To motivate you for this workout during your holiday, I want to challenge you with my special summer workout. For the participants of Mom in Balance Eindhoven we have created the “summer challenge”. It’s designed for expecting and new moms and focuses on your core strength (really good for those pelvic floor muscles).
So, what does this summer challenge look like?
To be honest, if I have access to a gym during my holiday, I will certainly use the gym. It takes a lot of discipline because I set the alarm clock really early, so I can workout before my family wakes up. This way we can have breakfast together and enjoy our holiday. But I can totally imagine this is not what you want during your well-deserved holiday (setting an alarm clock during holiday? No way!).
When I don’t have access to a gym (which most of the time is the case) I use a simple, but very efficient workout based on the Tabata-method. You can do this everywhere at anytime. What do you need: a timer (every phone has one nowadays) and your body weight. Is it really that simple? Yes it is. This is what you need to do:
#1 Choose a number of exercises
For example a mix of squats, burpees, jump lunges and push ups like I did in my video.

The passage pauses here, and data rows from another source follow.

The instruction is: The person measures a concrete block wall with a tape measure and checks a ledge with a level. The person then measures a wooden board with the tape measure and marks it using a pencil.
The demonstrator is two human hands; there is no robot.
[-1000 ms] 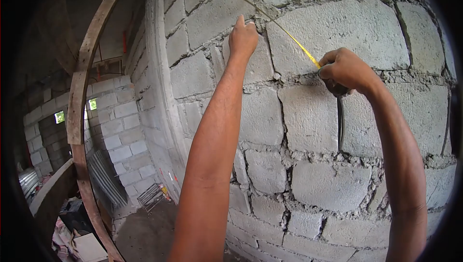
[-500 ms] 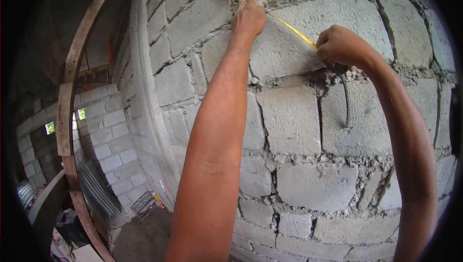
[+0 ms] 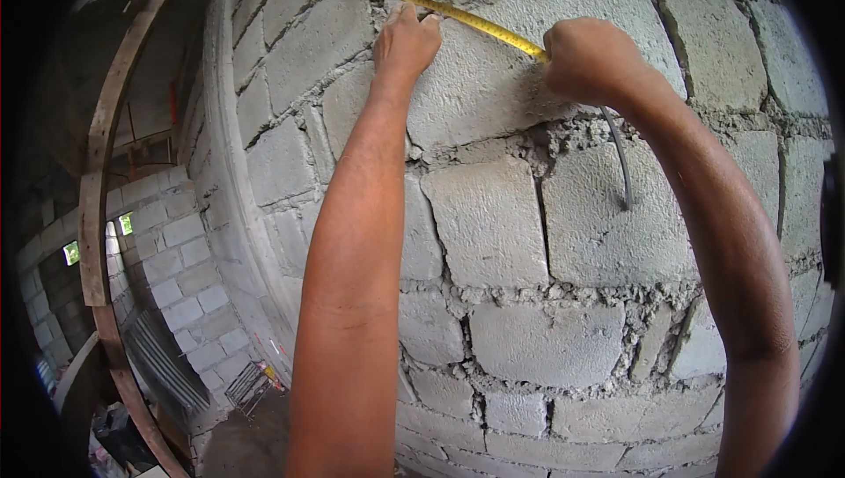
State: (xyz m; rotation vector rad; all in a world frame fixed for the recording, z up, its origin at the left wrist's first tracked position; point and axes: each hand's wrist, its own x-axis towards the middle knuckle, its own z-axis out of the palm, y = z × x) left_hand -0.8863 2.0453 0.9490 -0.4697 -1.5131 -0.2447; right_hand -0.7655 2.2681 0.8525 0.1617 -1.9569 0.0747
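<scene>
My right hand (image 3: 591, 60) is closed in front of the block wall (image 3: 607, 223), wrapped round a tape measure whose case is hidden by the fingers. From it the yellow tape blade (image 3: 480, 23) runs up and left across the wall to near its left corner. A dark strap (image 3: 621, 161) hangs below the fist. Just under the blade, my left hand (image 3: 407, 45) is raised against the wall, thumb apart from the partly hidden fingers. The blade passes above it and is not seen within its grasp; whether they touch is unclear.
Rough mortar joints stand out between the grey blocks. A plastered column edge (image 3: 231, 143) bounds the wall on the left. Further left rises a long wooden board (image 3: 95, 214). Behind it are another block wall (image 3: 180, 258), corrugated sheets (image 3: 163, 350) and a wire rack (image 3: 249, 387).
The blade now lies above my left hand, with its broad yellow face showing; earlier it passed at the fingers. My right hand has moved up and slightly left in view. The camera view has shifted.
</scene>
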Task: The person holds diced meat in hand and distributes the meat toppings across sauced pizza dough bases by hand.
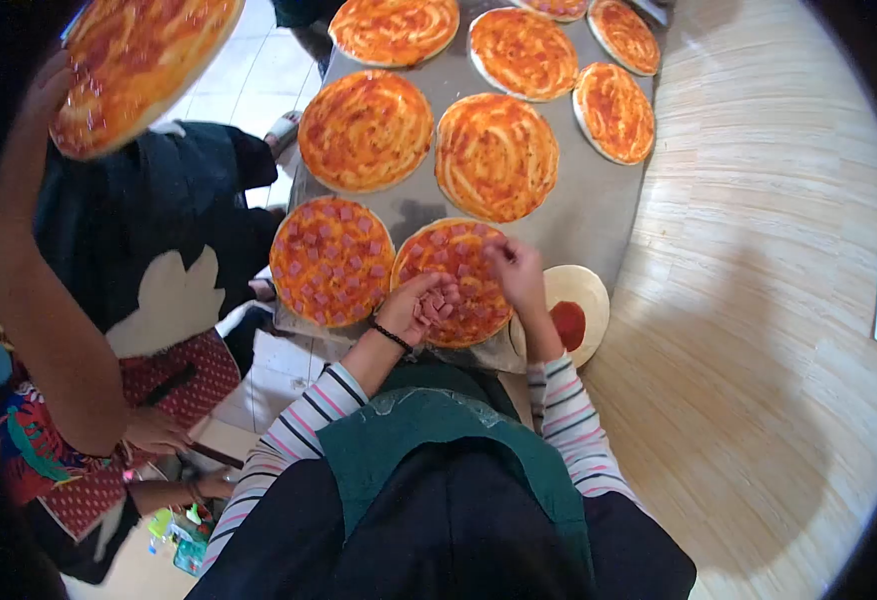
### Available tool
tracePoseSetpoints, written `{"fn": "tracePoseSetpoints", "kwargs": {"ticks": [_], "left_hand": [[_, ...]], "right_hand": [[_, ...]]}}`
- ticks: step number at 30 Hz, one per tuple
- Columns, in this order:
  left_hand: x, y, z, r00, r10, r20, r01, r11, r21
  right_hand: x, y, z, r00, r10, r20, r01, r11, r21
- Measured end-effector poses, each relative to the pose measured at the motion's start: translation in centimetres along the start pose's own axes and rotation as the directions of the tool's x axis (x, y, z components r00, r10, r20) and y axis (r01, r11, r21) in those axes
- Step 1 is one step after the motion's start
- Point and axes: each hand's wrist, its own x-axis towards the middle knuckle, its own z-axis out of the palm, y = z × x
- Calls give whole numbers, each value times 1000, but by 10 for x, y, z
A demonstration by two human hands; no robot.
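Observation:
My left hand, palm up and cupped, holds a small pile of diced ham over the near edge of a pizza. That pizza has sauce and scattered pink ham pieces on it. Above its right side is my right hand, its fingers drawn together in a pinch; whatever is between them is hidden. To the left lies a second pizza, covered with ham cubes. On the right, partly behind my right wrist, is a dough round with a patch of red sauce.
Several sauced pizzas without ham lie farther back on the grey table. At the left, a co-worker's raised arm carries another sauced pizza. More hands show at lower left. A wood-patterned surface borders the table's right side.

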Motion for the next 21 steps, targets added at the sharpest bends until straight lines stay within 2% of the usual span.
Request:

#2 Define your exercise cycle
Workout as following: 20 seconds of squats, 10 seconds rest; 20 seconds of burpees, 10 seconds rest; 20 seconds of jump lunges, 10 seconds rest; 20 seconds of push ups, 10 seconds rest. This is one cycle.
#3 Repeat the cycle four times
After this cycle you do the same cycle again until you’ve done a total of four cycles, than you have a very efficient workout in less than 10 minutes! Goal of this workout is to make as many repetitions in each 20 seconds of an exercise. Of course you can do this with all exercises possible (butt kicks, jumping jacks, jump squats).
#4 Set your goal
Set a goal for yourself. How many repetitions do I want to do eventually per exercise (for example: start with 2-5 reps per exercise and next time you will try to ad 2-5 reps to each exercise). Keep track of your score each time you workout. Trust me, you will notice progression.
Shall we even make it more interesting? Are you up for this summer challenge?Post your workouts (even when you’re not on holiday) at Facebook and/or Instagram and tag me (@nbeks) and Carin (@Carinwear), so I can track your progress. I am really looking forward to your workout posts!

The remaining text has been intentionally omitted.